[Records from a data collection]
▶

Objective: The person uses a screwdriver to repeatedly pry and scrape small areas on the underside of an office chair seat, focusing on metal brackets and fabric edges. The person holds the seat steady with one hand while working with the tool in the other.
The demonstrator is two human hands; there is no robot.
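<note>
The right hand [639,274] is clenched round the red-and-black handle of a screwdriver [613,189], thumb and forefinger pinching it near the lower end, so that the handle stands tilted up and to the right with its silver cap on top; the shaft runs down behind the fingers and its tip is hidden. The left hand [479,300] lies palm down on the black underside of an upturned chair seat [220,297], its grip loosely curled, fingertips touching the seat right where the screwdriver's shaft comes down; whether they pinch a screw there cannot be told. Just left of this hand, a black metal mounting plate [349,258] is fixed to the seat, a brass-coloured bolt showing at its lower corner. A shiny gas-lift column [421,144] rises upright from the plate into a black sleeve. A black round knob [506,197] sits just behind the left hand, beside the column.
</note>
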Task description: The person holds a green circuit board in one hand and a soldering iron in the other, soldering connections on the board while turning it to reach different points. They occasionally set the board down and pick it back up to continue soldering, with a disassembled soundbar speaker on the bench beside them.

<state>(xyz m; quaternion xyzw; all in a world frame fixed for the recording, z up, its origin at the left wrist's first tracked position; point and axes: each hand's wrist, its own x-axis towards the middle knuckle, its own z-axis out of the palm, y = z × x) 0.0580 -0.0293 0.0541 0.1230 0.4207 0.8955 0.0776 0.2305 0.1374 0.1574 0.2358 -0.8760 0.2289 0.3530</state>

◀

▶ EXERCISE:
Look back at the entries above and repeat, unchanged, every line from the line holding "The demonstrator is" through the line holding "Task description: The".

▶ YOUR SOLUTION:
The demonstrator is two human hands; there is no robot.
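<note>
The right hand [639,274] is clenched round the red-and-black handle of a screwdriver [613,189], thumb and forefinger pinching it near the lower end, so that the handle stands tilted up and to the right with its silver cap on top; the shaft runs down behind the fingers and its tip is hidden. The left hand [479,300] lies palm down on the black underside of an upturned chair seat [220,297], its grip loosely curled, fingertips touching the seat right where the screwdriver's shaft comes down; whether they pinch a screw there cannot be told. Just left of this hand, a black metal mounting plate [349,258] is fixed to the seat, a brass-coloured bolt showing at its lower corner. A shiny gas-lift column [421,144] rises upright from the plate into a black sleeve. A black round knob [506,197] sits just behind the left hand, beside the column.
</note>
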Task description: The person holds a green circuit board in one hand and a soldering iron in the other, soldering connections on the board while turning it to reach different points. They occasionally set the board down and pick it back up to continue soldering, with a disassembled soundbar speaker on the bench beside them.

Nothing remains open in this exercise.